Ferrari F76: l’hypercar digitale che fa già storia
- November 03, 2025
- gpapa
Non la vedrete mai su strada, non consumerà benzina, non emetterà CO₂. Eppure, la Ferrari F76 è già un pezzo di storia. È la prima hypercar 100% digitale del Cavallino. Un NFT esclusivo per i membri dell’Hyperclub, il programma VIP che segue da vicino le 499P campioni di Le Mans. Il nome è un tributo: 76 anni dal primo trionfo Ferrari alla 24 Ore, nel 1949, con la 166 MM di Chinetti-Selsdon. «Non è un esercizio di stile, è un manifesto del futuro», spiega Flavio Manzoni, capo del Centro Stile. La F76 nasce da algoritmi generativi, biomimetica e brevetti depositati: una doppia fusoliera, un’ala centrale che è il corpo stesso della vettura, flussi d’aria che si dividono davanti e si ricongiungono dietro. Niente compromessi fisici: qui la forma è la funzione.
F76: una condivisione totale dell’esperienza
Il design propone una doppia fusoliera: pilota e passeggero in due “cellule” separate, ruote allineate alle cabine. E poi c’è una specie di “canale centrale” che trasforma l’auto in un’unica ala, per avere un effetto suolo estremo.
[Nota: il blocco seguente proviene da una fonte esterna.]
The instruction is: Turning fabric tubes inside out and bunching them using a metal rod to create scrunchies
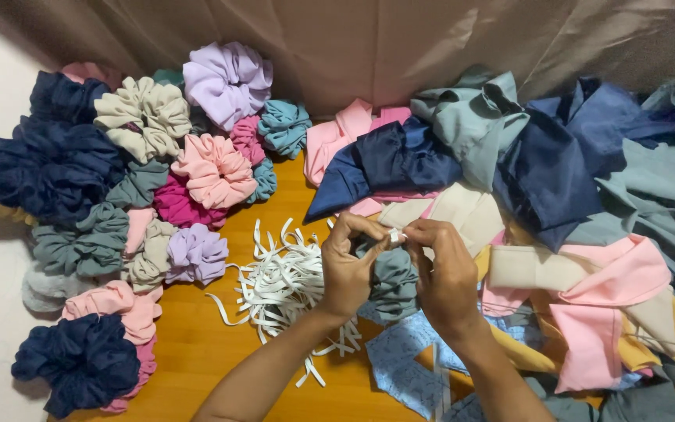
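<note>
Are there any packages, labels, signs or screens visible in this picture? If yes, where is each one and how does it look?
None: no package, label, sign or screen shows.
In view are only finished scrunchies at the left, cut white elastic strips on the wooden table, and loose fabric pieces at the right.
The left hand and right hand hold a grey-green scrunchie with white elastic ends between the fingertips.

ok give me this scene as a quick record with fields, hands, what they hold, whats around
left hand: pinches white elastic ends
right hand: pinches the same ends
held piece: gathered grey-green fabric, hanging between the hands
left side: pile of finished scrunchies
centre: heap of white elastic strips
right side: folded fabric pieces
surface: wooden table
back: brown curtain
</note>
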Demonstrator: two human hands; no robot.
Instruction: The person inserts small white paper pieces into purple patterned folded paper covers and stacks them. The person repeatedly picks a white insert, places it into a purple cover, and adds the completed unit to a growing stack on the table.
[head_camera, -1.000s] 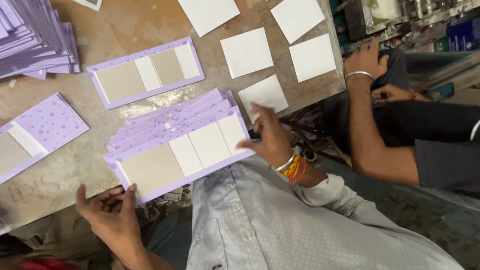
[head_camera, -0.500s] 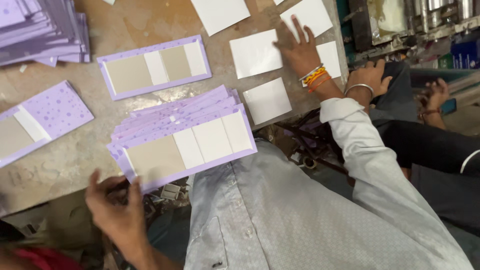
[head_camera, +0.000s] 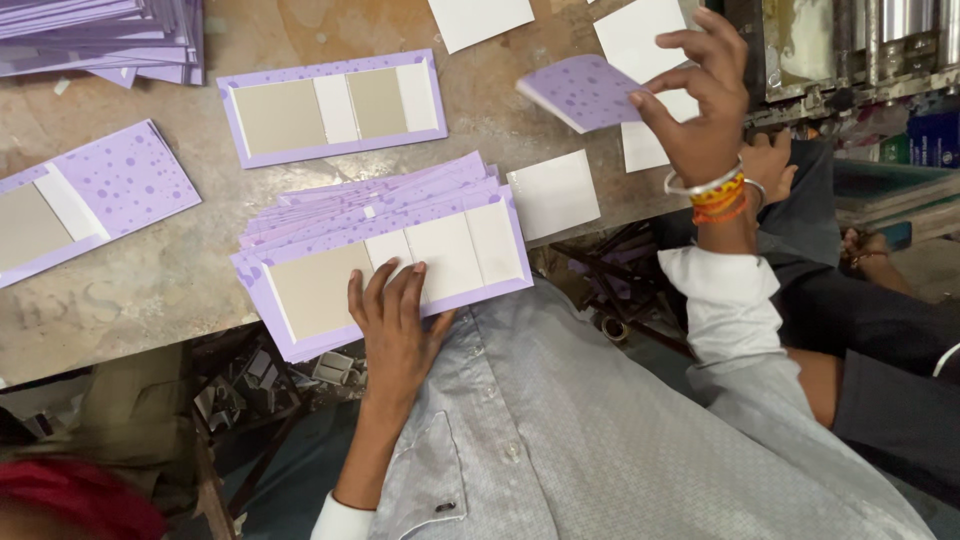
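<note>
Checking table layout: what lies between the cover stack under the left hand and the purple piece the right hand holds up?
In the head view, a white card lies between the stack of purple covers and the purple piece.

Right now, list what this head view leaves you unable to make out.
- Head view: the lower sheets of the fanned purple stack, covered by the top cover.
- The top cover's middle, under the left hand.
- The purple pile, cut by the top edge.
- The underside of the purple piece held in the right hand.
</note>
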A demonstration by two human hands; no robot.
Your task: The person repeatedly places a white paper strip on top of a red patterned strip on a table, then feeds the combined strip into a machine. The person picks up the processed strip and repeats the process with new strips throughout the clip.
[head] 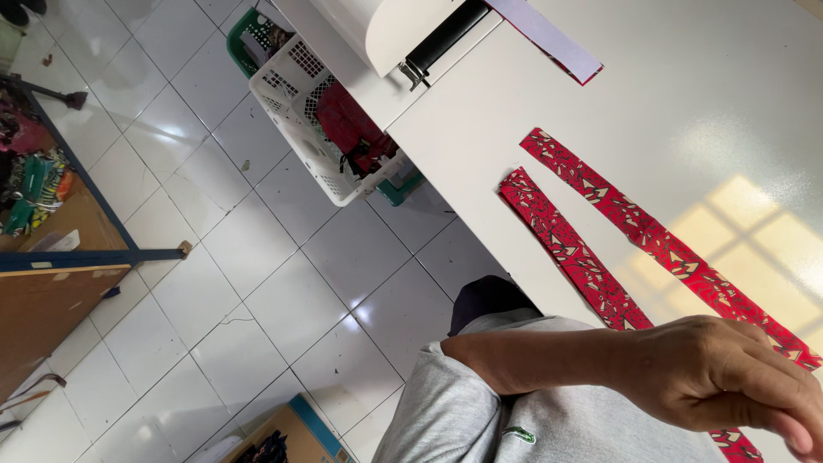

Le fiancate invece hanno tagli verticali ereditati dalla F80, ma estremizzati, mentre il diffusore posteriore è unico e l’ala superiore funziona come “architrave”. Sul frontale infine c’è una fascia sospesa, uno splitter aggressivo e fari estraibili, un chiaro richiamo agli anni ’80.
Il tutto è ottimizzato da algoritmi generativi. La struttura è cresciuta come un organismo, con geometrie complesse per raffreddamento e leggerezza. Risultato? Diversi brevetti già depositati. «Non è una due posti, è una condivisione totale dell’esperienza», dice Manzoni. Ogni cliente Hyperclub ha personalizzato la propria F76 in tre anni di “drop” digitali: colori, texture, dettagli. Un NFT unico, ma anche un pezzo di community.
I clienti come co-creatori
Lanciato per supportare le 499P a Le Mans (terzo successo consecutivo nel 2025), l’Hyperclub ha coinvolto i clienti nel design della F76. «Li abbiamo resi co-creatori», spiega Ferrari. Risultato: una community che vive la passione in digitale, ma con lo stesso battesimo di Maranello.